There I was, watching this seemingly non-triggering show and I realized that my entire being was trembling.  I was fighting an overwhelming urge to go shove myself into the corner of the closet upstairs because of the certainty that bad things were happening.  Now.

I do not know what triggered me or what it is that I am struggling not to relive.  Or reliving and struggling not to remain aware for the experience.  I could maybe try to ask myself questions, as if I were in therapy.  But I am not, actually, in therapy.  I am frozen to the corner of my sofa, cold and stiff with terror.  My pacemaker is going off willy nilly, not giving me a break because my body and mind are raging against one another.  Or maybe they are each trying to pull away, but have chosen different directions.

I don't know.
I don't know what is wrong.
And I don't know what is right.

I don't know what I want, other than for what is happening to me in this very moment to stop.  It it too late to call either Becky or Mary.  It is too hidden for me to try to help myself (not that I am even remotely in a place where I could help myself).
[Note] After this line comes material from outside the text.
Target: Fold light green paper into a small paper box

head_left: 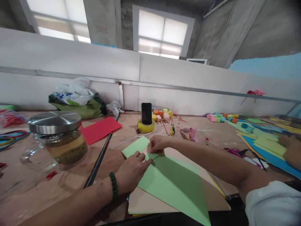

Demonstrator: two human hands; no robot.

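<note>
Two hands press a light green paper sheet (pixel 171 182) on the desk (pixel 35 188): left hand (pixel 131 171) flat, grip released; right hand (pixel 158 144) pinching the folded edge. One fold looks begun, its crease seemingly unfinished.

Light green paper sheet (pixel 174 182) lying on a tan cardboard sheet (pixel 211 197); red paper sheet (pixel 101 129) behind it. Bracelet (pixel 114 185) of dark green beads. Glass jar (pixel 62 141) with silver lid and yellow-brown contents. Black phone (pixel 146 113) standing in a yellow tape roll (pixel 146 126). Blue sheet (pixel 272 157) under green pieces.
</note>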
I am trying to at least capture this moment, but my body is now fighting me.  My eyes hurt so badly that I find myself closing them tightly against the pain.  In turn, this is causing a deafening roar in my ears from the tensor tympani muscle contracting.  I keep searching for the train that is not coming, yet my body knows is nearly upon me.

What a sound that only I can hear!

At least the thought is a momentary distraction, a spate of time in which I am divorced from what my triggered self is doing, is experiencing.  SIGH.